Actually, I don't care. But he did behave rather as if he was my producer or


something. Can anyone on here who might have worked for CBS confirm whether or
not Mark was a liar or did indeed work as a press officer or similar either in London or
NY?
One thing Mark did tell me that stuck with me was that I should be a writer. Were he
to know what I have since become a writer on, I'm sure he would be most intrigued.
But I'm a little cagey about saying on expectingrain. Going by my previous and first
upload, a lot of people read it (I've had over 2000 reads in under a day, though I
don't think it's really more than a third of that); and I don't like not knowing who is
reading or what they are doing with the information. You know, it's such a cutthroat
business. Wouldn't want it to get into the wrong hands. Maybe I should use an alias -
what do you think? ...

I'd standardize my spelling and punctuation to a sort of mid-Atlantic-but-really-tipped-


to-US style like Sounes did or his publisher had him do (which I thought looked very
naff). But I'd want paying for that. So I decided to stick to an arrogant shit-Brit
Grayesque fuck-you-all-Dylan-really-belongs-to-the-Brits-so-why-the-fuck-should-I-
tailor-my-spellings-for-an-American-audience approach.

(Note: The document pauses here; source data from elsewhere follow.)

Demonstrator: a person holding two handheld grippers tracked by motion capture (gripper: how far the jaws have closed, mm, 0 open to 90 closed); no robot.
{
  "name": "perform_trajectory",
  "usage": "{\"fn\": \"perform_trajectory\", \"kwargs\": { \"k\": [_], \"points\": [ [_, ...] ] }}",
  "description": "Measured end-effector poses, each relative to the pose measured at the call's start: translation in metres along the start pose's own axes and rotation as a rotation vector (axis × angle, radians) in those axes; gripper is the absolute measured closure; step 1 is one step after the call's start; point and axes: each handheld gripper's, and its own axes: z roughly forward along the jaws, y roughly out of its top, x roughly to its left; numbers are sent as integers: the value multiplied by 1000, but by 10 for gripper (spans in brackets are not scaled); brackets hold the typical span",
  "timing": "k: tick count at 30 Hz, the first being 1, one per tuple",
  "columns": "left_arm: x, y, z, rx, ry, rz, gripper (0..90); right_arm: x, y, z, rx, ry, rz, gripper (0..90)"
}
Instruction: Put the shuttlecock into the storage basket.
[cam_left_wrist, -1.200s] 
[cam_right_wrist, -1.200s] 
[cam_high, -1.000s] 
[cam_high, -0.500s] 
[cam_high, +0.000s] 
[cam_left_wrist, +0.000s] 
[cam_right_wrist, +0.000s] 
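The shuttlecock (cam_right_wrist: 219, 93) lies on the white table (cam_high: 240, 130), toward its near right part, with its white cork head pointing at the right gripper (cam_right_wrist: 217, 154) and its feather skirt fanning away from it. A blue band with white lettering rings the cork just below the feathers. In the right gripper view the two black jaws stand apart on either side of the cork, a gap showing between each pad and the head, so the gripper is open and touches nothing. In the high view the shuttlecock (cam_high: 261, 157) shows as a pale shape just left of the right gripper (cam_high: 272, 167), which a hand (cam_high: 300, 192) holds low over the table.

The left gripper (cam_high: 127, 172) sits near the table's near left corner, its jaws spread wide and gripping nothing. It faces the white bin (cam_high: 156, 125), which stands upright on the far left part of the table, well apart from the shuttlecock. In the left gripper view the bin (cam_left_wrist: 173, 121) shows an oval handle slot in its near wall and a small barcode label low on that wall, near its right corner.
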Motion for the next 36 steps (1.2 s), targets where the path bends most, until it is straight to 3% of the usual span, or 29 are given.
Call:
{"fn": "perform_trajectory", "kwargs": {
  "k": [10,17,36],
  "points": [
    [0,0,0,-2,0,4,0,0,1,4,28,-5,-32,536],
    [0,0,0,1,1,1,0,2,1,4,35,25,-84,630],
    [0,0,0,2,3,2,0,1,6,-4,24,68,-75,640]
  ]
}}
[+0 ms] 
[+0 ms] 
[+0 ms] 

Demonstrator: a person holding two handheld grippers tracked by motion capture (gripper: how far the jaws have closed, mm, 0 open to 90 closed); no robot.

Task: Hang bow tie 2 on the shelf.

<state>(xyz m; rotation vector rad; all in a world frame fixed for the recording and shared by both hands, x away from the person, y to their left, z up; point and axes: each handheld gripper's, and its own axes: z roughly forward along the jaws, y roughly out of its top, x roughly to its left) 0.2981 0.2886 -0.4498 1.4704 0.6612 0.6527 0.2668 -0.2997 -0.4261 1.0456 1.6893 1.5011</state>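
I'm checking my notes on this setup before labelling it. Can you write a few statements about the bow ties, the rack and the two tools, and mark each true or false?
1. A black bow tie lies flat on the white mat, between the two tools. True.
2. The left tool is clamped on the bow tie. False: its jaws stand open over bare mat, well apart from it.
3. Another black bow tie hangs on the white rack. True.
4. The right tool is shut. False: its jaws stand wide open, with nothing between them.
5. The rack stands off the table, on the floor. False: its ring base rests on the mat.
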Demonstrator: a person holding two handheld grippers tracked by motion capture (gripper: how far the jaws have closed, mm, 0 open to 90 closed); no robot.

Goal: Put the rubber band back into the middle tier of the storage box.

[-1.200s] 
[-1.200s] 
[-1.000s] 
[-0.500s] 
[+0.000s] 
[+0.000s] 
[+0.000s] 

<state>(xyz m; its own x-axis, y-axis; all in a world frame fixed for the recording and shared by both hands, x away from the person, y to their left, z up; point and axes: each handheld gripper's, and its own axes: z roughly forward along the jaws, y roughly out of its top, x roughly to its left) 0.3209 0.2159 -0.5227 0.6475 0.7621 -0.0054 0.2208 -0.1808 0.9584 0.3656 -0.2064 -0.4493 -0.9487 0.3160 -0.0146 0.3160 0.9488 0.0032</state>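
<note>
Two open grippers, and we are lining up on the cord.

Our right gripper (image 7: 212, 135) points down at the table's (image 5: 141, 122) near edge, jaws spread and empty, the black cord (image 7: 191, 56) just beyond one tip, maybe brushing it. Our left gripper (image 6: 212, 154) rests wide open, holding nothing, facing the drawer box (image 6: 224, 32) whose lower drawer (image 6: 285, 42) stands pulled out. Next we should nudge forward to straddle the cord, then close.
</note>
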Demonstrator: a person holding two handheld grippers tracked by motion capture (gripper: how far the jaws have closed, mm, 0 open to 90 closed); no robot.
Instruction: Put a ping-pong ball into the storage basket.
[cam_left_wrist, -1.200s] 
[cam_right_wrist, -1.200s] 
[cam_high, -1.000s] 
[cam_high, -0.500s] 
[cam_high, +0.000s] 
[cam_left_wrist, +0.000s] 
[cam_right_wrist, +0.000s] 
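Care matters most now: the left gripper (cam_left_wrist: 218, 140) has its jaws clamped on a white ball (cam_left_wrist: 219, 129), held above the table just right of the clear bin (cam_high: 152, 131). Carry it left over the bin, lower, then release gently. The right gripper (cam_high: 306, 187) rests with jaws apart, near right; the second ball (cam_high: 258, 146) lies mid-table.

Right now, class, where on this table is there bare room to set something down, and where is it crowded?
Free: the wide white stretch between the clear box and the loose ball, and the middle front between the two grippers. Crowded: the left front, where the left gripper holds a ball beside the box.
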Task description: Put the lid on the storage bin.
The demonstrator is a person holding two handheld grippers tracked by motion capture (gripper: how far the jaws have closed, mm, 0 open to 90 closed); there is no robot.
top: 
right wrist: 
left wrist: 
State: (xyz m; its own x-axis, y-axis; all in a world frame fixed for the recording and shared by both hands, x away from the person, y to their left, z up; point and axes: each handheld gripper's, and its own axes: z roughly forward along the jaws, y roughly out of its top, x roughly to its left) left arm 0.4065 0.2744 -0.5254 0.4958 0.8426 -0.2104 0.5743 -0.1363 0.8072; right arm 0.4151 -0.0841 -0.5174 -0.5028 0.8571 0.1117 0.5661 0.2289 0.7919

Oh, I almost forgot. Mark was highly amused when I mentioned that Dylan had some
band in his youth called Elston Gunn.

He also grossly caricatured the extent of my possession of Dylan audience recordings


which I was very new to at the time and even now have insufficient patience to get
embroiled in. He said in front of some people, 'If you want Merillville 3 January 1990
this guy's got it'. Well, I don't. Rather it's the people who have been reading
expectingrain since the start who would have that ...

I just checked on Facebook. This looks very like him, but it is fifteen years on, so I'm
not certain. But he does call himself mad hippy, which certainly fits (though when I
called him one his wife got upset and said she saw him more as hip-hop) ...

Mark Elston of CBS, or Elston Spunn?